Сказав это, он опять замолчал; он и ел молча, когда подали заказанные бифштексы, и только время от времени каким-то долгим и внимательным взглядом смотрел в зал, на столики, будто искал или ждал кого-то; он щурился, и на бледном лице его, у глаз, собирались морщины. Я тоже несколько раз невольно оглянулся на зал, потому что любопытно было увидеть, кого искал взглядом этот седой человек, но, разумеется, я ничего не мог увидеть, кроме того, что зал все более наполнялся посетителями, а над столиками уже поднимались облачка табачного дыма, и я лишь яснее ощущал запах вина и жареного лука и отчетливее слышал сливавшийся в один сплошной рокот говор пришедших отужинать и поразвлечься людей.

— Вы кого-нибудь ждете? — наконец не выдержав, спросил я.

— Нет.

— Вы по каким делам здесь в командировке?

— Я не по делам и не в командировке. Я отдыхаю здесь.

— Отдыхаете?!

— Вы удивлены? Впрочем, вы удивитесь еще больше, — так же неторопливо и все еще будто с неохотою продолжил он, — если я скажу вам, что вот уже пятнадцать с лишним лет, — он чуть подумал, как бы прикидывая, верна ли названная им цифра, — да, пятнадцать с лишним лет подряд я каждый год провожу свой отпуск в этом городе. Родных у меня здесь нет, отдыхать, сами понимаете, негде, а вот приезжаю. Вы спросите почему? Что за причина? Причина есть, конечно, но что о ней говорить! Она личная и вряд ли кому-нибудь будет интересна.

— Отчего же, — возразил я. — Я с удовольствием послушаю, тем более что-нибудь связанное с войной.

— И с войной, и после... да стоит ли? Я никогда и никому не рассказывал, но если у вас есть желание...

— Конечно, — подтвердил я.

— Только не здесь, не среди этого шума и чада. Вернемся в номер, и если у вас по-прежнему будет желание...

— Разумеется, — снова подтвердил я.

Я давно заметил, и заметил это прежде всего по себе, что чужая жизнь всегда интересна людям; я люблю слушать, особенно про войну.
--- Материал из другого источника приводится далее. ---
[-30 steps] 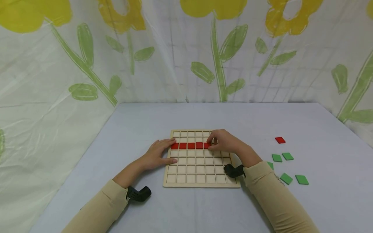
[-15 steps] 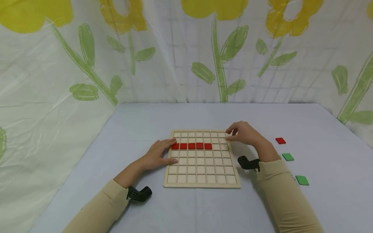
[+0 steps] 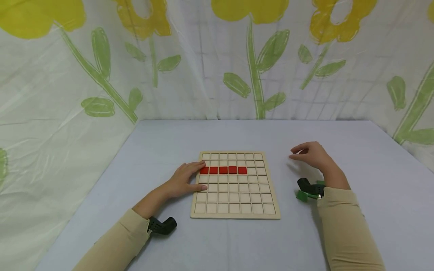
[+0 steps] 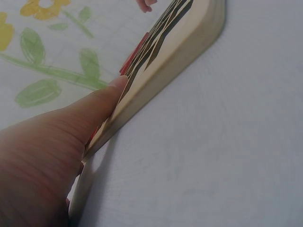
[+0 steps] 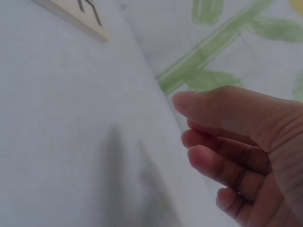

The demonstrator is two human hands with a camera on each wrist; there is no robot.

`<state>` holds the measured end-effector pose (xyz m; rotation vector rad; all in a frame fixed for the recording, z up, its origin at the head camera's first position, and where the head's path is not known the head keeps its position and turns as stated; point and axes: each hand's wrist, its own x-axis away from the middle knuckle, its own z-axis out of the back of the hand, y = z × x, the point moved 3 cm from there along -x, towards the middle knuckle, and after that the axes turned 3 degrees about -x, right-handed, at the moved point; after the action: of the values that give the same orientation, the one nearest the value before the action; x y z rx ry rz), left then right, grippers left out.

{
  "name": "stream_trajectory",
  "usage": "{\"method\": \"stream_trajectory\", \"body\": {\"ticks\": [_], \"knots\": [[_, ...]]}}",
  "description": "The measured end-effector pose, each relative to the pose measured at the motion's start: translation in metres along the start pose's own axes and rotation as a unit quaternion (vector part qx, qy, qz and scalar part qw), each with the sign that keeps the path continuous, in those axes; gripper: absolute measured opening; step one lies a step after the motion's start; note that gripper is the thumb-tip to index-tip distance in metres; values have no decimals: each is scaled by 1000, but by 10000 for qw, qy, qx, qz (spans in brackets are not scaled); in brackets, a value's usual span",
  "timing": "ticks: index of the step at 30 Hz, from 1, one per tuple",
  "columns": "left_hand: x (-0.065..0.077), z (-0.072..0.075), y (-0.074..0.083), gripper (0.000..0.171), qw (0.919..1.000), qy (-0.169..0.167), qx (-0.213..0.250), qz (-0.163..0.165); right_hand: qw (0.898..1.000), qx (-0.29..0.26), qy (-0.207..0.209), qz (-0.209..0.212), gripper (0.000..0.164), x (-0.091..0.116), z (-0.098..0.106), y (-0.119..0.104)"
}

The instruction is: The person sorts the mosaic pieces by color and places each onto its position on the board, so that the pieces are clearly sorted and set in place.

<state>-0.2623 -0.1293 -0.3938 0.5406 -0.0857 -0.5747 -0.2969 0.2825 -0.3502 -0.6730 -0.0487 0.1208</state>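
Observation:
A pale wooden grid board [image 3: 235,216] lies on the table, with a row of red square tiles [image 3: 223,170] in its third row from the top. My left hand [image 3: 181,181] rests on the board's left edge, its thumb and fingers spread over the rim; in the left wrist view the thumb [image 4: 102,101] lies along the top of the frame. To the right of the board, above the table, my right hand [image 3: 313,155] has loosely bent fingers with nothing between them. The right wrist view shows those fingers [image 5: 208,161] apart from the thumb.
Green tiles [image 3: 301,196] show partly from under the right wrist's black camera [image 3: 309,187]; the right arm hides the other loose tiles. A white curtain [image 3: 203,75] with painted flowers hangs behind the table.
My right hand has left the red row and moved right, off the board, and now hangs over the table where it covers the loose tiles. The left hand has stayed put.

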Motion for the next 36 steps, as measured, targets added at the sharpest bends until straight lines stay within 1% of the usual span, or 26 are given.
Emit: {"method": "stream_trajectory", "body": {"ticks": [9,14,17,20,23,27,31,36], "knots": [[1,2,3,77,10000,13,15,-23,9981,-373,281,-400,55,11,16,25],[1,3,5,77,10000,-4,51,-56,9943,-546,328,-858,54,19,26,39],[1,3,5,77,10000,-12,35,-43,9923,-634,331,-1015,56,22,28,46],[2,4,5,77,10000,4,41,-16,9920,-651,313,-1039,58,25,30,52],[2,4,6,77,10000,2,85,4,9903,-712,317,-1150,56,28,32,60],[3,5,6,77,9999,-11,115,45,9874,-949,252,-1240,58,30,35,68],[2,5,5,77,9999,-9,110,54,9850,-1156,227,-1259,64,31,36,73],[1,4,4,77,10000,-37,79,37,9802,-1346,78,-1452,67,37,37,84]]}}
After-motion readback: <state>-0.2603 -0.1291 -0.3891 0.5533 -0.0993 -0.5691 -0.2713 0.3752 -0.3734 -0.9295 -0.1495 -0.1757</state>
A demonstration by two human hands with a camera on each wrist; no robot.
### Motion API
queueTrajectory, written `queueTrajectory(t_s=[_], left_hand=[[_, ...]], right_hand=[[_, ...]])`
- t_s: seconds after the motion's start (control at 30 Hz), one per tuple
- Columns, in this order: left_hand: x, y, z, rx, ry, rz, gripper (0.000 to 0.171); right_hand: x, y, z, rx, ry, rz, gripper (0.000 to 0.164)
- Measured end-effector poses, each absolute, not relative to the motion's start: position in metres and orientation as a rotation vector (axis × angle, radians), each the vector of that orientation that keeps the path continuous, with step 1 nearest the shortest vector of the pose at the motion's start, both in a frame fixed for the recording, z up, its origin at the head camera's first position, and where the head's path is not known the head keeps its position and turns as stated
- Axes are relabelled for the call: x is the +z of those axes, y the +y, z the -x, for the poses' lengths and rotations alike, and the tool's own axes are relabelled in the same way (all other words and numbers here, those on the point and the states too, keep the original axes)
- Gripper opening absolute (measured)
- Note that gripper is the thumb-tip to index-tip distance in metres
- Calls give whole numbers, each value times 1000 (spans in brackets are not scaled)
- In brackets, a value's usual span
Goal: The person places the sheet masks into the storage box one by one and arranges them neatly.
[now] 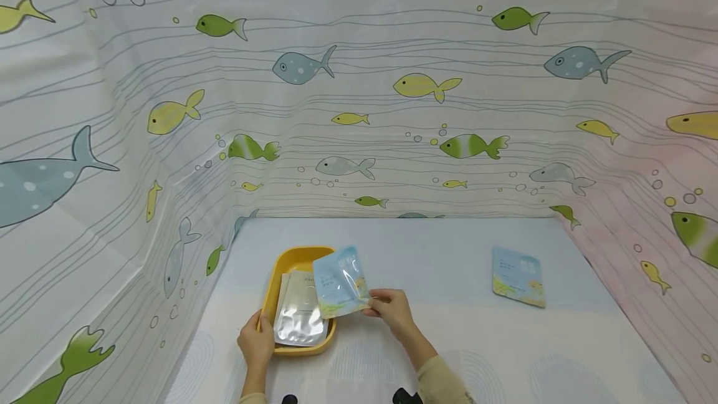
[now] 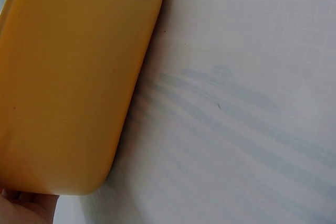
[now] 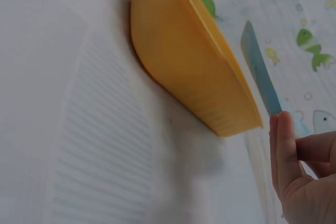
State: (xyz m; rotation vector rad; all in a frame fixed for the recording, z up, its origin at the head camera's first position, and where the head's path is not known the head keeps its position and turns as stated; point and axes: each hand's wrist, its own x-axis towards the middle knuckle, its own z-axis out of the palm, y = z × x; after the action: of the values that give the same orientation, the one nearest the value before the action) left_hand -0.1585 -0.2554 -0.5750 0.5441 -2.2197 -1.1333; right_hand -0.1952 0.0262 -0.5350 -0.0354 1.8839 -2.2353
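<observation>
My left hand [image 1: 257, 340] grips the left rim of a yellow plastic tray [image 1: 297, 351]; the tray's outer wall [image 2: 79, 77] fills much of the left wrist view. Between thumb and fingers, my right hand [image 1: 392, 312] pinches the lower right corner of a light-blue sheet mask packet [image 1: 339, 285]. That packet is held tilted over the tray's right side and shows edge-on, as a thin blue packet [image 3: 260, 72], in the right wrist view. Inside the tray lie silvery-beige packets [image 1: 303, 310], partly hidden by the blue one.
A second light-blue packet [image 1: 518, 276] lies flat at the right of the pale table [image 1: 437, 260]. Behind and at both sides hangs a fish-print curtain [image 1: 387, 142]. Two small black objects [image 1: 406, 396] show at the bottom edge of the head view.
</observation>
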Motion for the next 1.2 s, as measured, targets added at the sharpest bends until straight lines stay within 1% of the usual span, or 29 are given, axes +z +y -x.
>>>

Чувства, которые пережили люди в те годы, наверное, неповторимы; но вместе с тем каждый раз, когда я слушаю рассказ старого военного, мне кажется, что я понимаю, что испытывал он в разные минуты боя, и именно это, что понимаю и как бы сопереживаю с ним, это всегда оставляет в душе приятный и неизгладимый след. «Ну что ж, будет неплохой вечер», — про себя говорю я, глядя на Евгения Ивановича и все более убеждаясь в том, что, должно быть, что-то интересное и чрезвычайное было в жизни этого человека. Но то, что услышал я, когда мы, придя в номер, устроились в креслах друг против друга у полуоткрытой балконной двери, превзошло все ожидания и предположения; мне и теперь кажется, что я не просто слушал и смотрел на Евгения Ивановича, но словно сам принимал участие в тех событиях, о которых рассказывал он. Мы сидели так, что я хорошо видел его лицо, которое сначала было освещено еще ярким предзакатным уличным светом, а потом, когда стемнело, — и люстрой, и зажженной за моею спиной на письменном столе голубою настольною лампой; я видел его глаза, руки, которые он большей частью держал на коленях, то сцепив пальцы, то просто положив ладонь на ладонь; в голосе его не было особенной взволнованности, он говорил ровно и даже как будто спокойно, но за каждым словом чувствовалась большая наболевшая правда. Он рассказывал все так, что ни о чем не нужно было дополнительно расспрашивать, и за весь вечер я, кажется, не произнес ни одного звука, слушая Евгения Ивановича.